Yes, my baby started school on Monday. I didn’t even get a goodbye kiss. He kept asking if it was time for him to line up yet. Once the bell went he was off like a shot, barely remembering to wave as he disappeared into his classroom.

So far so good. He seems quite happy to keep going back, which is the main thing. The house is very quiet without him, although the Carnivore makes enough noise for three people, so I’m not exactly lonely.

I have spent my new-found writing time revising a short story I wrote before Nano last year. Today I finished scribbling all my corrections on the hard copy and typed them in to the computer. There was a lot of red pen, with many crossings-out and new bits inserted.
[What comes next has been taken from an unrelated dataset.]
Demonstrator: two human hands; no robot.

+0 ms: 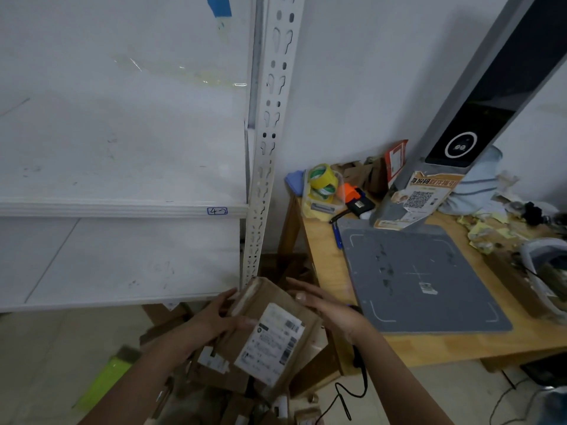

As I worked through the pages I noticed something interesting – though some parts were buried in a storm of red pen, most of the dialogue was untouched. I’ve always felt that dialogue was one of my strengths as a writer, but it was interesting to see it demonstrated in such a concrete way.

Or maybe I just suck at revising. It’s entirely possible I’m just rearranging the deckchairs as the ship goes down. I do find it difficult to take a long enough view, even after leaving a story for months. I worry that I’m only fiddling at the sentence level when I should be looking at the much bigger picture: do I need this scene/character? Have I come up with the best possible answers for the story questions? For that matter, have I even asked the right questions?

Eek. So many things to consider. So many balls to keep in the air at once. Did I mention I suck at juggling too?

What’s your favourite part of writing? What are you best at? Or worst at?